Stay on the ball
It is vital to keeps tabs on the terms and clauses in contractors’ agreements, advises Simon Colegate
When appointing contractors it is not unusual for social housing providers to be faced with negotiations as potential suppliers seek changes in their favour. On receiving any request for amendments a housing provider should ask itself whether it has any discretion to accept them.
If the housing provider has appointed the builder as part of a framework under an EU procedure, both parties are tied to certain terms. This means that not only is it inappropriate to be requesting amendments, but the provider could be leaving itself exposed to a challenge by other contractors if it agrees.
If there is scope for a document to be amended then the provider can be faced with requests for a bewildering range of limitations. For example, the builder may request the inclusion of a net contribution clause within the contract - this is where the builder may only have to pay a portion of the loss caused in the event of its negligence.
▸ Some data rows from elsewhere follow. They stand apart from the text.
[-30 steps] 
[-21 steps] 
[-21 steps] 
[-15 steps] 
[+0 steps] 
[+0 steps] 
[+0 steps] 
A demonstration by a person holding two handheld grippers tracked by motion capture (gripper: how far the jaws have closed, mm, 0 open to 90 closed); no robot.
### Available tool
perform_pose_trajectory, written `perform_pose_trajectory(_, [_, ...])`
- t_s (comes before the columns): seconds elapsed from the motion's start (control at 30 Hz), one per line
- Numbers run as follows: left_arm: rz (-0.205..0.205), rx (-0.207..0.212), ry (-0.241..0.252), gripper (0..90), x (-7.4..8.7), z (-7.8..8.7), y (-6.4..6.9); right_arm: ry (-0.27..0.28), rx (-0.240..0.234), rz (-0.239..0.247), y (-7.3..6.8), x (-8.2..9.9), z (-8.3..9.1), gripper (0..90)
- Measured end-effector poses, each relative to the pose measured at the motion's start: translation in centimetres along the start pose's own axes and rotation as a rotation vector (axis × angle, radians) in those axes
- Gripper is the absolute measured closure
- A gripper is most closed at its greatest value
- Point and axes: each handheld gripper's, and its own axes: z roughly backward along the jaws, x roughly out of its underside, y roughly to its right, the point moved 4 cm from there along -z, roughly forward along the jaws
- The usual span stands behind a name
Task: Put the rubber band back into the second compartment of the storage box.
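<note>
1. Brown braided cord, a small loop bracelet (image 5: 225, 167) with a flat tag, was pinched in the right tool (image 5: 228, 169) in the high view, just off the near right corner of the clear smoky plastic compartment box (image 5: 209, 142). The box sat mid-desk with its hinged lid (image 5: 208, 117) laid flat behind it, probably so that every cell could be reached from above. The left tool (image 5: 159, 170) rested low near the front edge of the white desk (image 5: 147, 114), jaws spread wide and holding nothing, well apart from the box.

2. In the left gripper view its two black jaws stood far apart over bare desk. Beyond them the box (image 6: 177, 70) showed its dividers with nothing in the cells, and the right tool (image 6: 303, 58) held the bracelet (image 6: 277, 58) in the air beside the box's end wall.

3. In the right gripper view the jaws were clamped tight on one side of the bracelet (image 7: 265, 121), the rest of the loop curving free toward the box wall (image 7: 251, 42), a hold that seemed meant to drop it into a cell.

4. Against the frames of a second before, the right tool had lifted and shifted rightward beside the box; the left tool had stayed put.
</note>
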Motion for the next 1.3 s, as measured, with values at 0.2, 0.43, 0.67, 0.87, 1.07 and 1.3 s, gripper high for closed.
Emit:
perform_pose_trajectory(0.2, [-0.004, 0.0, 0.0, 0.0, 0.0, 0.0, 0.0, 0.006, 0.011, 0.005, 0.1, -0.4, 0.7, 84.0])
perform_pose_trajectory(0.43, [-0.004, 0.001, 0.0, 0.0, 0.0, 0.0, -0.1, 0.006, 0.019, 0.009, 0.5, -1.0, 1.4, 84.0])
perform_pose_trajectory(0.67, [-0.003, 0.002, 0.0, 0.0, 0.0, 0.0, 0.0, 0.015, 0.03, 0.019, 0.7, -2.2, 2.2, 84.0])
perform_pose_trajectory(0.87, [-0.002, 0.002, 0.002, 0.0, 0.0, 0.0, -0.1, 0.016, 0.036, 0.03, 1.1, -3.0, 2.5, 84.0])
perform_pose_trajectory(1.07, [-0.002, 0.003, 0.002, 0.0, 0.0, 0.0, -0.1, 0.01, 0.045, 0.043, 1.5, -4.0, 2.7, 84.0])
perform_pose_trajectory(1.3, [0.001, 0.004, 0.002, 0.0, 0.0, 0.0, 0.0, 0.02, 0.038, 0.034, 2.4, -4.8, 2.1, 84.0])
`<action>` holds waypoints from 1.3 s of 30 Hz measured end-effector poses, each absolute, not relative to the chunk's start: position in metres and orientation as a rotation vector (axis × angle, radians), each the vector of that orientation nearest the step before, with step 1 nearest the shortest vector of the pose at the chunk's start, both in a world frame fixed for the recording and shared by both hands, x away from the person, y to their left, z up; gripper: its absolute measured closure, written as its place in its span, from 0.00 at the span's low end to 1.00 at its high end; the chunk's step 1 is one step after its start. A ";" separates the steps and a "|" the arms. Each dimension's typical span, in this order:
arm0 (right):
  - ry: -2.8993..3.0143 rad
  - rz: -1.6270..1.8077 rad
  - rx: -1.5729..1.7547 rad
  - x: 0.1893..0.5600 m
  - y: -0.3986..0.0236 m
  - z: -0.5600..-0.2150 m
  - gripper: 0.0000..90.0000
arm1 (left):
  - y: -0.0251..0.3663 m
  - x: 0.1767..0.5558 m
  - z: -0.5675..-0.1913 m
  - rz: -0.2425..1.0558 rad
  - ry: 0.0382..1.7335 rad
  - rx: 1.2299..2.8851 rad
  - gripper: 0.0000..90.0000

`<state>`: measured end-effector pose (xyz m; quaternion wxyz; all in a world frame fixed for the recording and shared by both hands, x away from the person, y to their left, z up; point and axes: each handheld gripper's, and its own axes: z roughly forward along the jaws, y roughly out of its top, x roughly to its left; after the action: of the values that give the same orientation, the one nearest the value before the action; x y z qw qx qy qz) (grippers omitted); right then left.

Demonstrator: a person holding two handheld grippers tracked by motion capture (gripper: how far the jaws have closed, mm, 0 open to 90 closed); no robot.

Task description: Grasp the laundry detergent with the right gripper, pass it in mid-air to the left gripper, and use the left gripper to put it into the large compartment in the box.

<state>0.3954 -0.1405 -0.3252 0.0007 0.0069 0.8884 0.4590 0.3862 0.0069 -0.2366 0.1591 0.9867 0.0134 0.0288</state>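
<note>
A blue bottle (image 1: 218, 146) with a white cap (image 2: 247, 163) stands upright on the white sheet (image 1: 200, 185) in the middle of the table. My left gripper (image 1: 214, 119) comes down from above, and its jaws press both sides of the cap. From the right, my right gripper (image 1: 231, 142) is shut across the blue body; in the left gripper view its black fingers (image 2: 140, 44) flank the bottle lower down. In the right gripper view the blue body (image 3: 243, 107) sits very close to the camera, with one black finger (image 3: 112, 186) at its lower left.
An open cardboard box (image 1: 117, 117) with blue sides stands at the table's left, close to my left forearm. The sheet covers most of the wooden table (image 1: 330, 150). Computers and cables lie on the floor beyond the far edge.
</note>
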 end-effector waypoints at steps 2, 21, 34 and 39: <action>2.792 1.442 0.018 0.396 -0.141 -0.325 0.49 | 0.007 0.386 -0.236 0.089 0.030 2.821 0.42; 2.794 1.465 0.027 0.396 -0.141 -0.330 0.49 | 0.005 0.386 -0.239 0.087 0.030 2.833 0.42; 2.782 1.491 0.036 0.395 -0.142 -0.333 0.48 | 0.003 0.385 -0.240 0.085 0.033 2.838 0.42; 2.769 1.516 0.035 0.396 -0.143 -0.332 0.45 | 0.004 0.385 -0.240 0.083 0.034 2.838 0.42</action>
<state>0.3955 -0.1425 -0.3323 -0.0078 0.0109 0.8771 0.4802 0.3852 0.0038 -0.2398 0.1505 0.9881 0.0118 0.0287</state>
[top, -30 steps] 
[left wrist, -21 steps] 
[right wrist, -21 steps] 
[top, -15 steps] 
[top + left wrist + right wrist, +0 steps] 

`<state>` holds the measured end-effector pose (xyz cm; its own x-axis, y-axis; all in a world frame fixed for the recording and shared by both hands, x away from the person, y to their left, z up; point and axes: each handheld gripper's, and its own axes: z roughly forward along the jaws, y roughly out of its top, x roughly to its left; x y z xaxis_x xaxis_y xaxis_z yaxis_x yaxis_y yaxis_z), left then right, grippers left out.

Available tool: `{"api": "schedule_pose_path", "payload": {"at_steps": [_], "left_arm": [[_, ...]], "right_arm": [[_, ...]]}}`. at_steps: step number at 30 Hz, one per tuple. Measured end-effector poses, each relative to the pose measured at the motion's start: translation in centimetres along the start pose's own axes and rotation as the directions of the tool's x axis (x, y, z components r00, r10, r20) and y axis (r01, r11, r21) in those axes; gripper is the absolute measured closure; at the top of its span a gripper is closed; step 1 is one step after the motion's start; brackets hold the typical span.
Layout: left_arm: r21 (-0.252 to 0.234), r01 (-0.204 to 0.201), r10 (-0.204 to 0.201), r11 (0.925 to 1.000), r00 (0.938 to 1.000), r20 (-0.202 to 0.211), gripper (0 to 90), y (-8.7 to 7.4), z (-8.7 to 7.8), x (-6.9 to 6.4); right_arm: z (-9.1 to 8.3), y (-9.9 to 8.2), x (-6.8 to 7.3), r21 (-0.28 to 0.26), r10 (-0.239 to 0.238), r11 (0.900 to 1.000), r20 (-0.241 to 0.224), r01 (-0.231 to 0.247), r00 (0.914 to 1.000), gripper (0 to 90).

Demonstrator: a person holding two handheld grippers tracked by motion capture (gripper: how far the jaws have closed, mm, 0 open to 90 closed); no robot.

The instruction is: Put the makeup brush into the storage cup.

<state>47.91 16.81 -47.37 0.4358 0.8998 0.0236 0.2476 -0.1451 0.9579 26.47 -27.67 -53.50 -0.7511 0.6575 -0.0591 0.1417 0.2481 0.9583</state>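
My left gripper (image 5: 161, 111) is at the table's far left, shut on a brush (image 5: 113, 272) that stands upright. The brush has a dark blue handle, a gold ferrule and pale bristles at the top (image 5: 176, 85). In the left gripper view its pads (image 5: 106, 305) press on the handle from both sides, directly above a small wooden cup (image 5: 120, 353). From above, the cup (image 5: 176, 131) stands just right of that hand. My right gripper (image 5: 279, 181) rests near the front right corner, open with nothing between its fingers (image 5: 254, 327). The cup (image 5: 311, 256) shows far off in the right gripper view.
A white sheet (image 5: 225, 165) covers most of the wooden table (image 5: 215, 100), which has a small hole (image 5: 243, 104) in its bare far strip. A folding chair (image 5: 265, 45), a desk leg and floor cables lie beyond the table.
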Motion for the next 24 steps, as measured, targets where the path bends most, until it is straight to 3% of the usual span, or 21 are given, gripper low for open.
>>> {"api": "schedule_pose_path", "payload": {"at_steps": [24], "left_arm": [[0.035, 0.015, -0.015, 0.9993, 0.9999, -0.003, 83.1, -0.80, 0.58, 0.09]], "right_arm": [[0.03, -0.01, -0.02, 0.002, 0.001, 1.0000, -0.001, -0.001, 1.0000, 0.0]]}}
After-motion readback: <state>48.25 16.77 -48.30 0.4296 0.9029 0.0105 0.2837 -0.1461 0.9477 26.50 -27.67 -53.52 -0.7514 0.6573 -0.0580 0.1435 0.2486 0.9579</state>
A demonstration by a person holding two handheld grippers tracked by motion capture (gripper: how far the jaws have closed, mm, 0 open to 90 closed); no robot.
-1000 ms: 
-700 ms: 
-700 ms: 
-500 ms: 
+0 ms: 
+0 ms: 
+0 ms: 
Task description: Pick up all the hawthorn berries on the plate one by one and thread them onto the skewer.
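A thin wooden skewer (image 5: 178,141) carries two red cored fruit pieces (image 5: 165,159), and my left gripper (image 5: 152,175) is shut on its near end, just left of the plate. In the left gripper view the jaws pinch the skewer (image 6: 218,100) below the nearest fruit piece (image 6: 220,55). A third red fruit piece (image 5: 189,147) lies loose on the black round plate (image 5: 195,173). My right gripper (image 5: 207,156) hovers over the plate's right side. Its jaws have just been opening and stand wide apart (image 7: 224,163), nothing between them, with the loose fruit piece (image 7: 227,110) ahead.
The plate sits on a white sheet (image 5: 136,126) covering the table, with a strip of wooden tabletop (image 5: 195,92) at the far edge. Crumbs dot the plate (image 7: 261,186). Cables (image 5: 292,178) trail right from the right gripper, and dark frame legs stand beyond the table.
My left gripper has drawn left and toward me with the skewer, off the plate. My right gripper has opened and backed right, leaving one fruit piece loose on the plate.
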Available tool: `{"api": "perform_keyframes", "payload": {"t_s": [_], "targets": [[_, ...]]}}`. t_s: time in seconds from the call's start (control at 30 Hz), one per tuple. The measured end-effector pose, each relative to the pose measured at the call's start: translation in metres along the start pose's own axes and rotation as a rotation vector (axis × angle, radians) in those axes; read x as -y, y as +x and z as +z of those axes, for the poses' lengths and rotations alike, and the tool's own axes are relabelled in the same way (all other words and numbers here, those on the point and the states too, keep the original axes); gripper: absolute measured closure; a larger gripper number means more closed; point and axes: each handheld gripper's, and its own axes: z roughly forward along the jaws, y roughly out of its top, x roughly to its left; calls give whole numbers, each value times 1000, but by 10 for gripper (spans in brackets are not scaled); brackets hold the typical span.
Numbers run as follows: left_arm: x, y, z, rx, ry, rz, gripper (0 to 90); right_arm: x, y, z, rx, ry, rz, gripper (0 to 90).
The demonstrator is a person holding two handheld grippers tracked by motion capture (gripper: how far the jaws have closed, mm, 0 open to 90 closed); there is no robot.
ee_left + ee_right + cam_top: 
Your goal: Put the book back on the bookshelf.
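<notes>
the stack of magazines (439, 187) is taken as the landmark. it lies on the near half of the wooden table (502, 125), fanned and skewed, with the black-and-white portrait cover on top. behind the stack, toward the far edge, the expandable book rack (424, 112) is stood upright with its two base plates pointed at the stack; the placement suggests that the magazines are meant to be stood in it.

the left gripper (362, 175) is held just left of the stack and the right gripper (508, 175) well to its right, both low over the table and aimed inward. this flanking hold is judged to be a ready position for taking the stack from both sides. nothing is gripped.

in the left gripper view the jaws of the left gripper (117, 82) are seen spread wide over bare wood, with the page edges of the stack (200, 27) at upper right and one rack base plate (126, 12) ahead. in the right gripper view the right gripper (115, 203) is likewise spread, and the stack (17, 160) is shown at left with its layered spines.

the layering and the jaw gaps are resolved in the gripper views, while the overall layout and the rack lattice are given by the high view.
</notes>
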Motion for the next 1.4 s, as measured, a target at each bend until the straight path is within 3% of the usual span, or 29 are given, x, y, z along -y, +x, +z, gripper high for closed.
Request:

Other requested amendments may be evaporation clauses, where the contractor is only liable for loss to the extent it can recover from its insurer; and caps on liability. If a compromise needs to be struck, then the general market view would be that a suitable cap is the least objectionable of these.
Good relationships in any sector are built on clear communication about risk and reward. Social housing providers should ensure that all obligations are explicitly outlined in all communication, deadlines are drawn up and risk, especially design risk, is allocated clearly.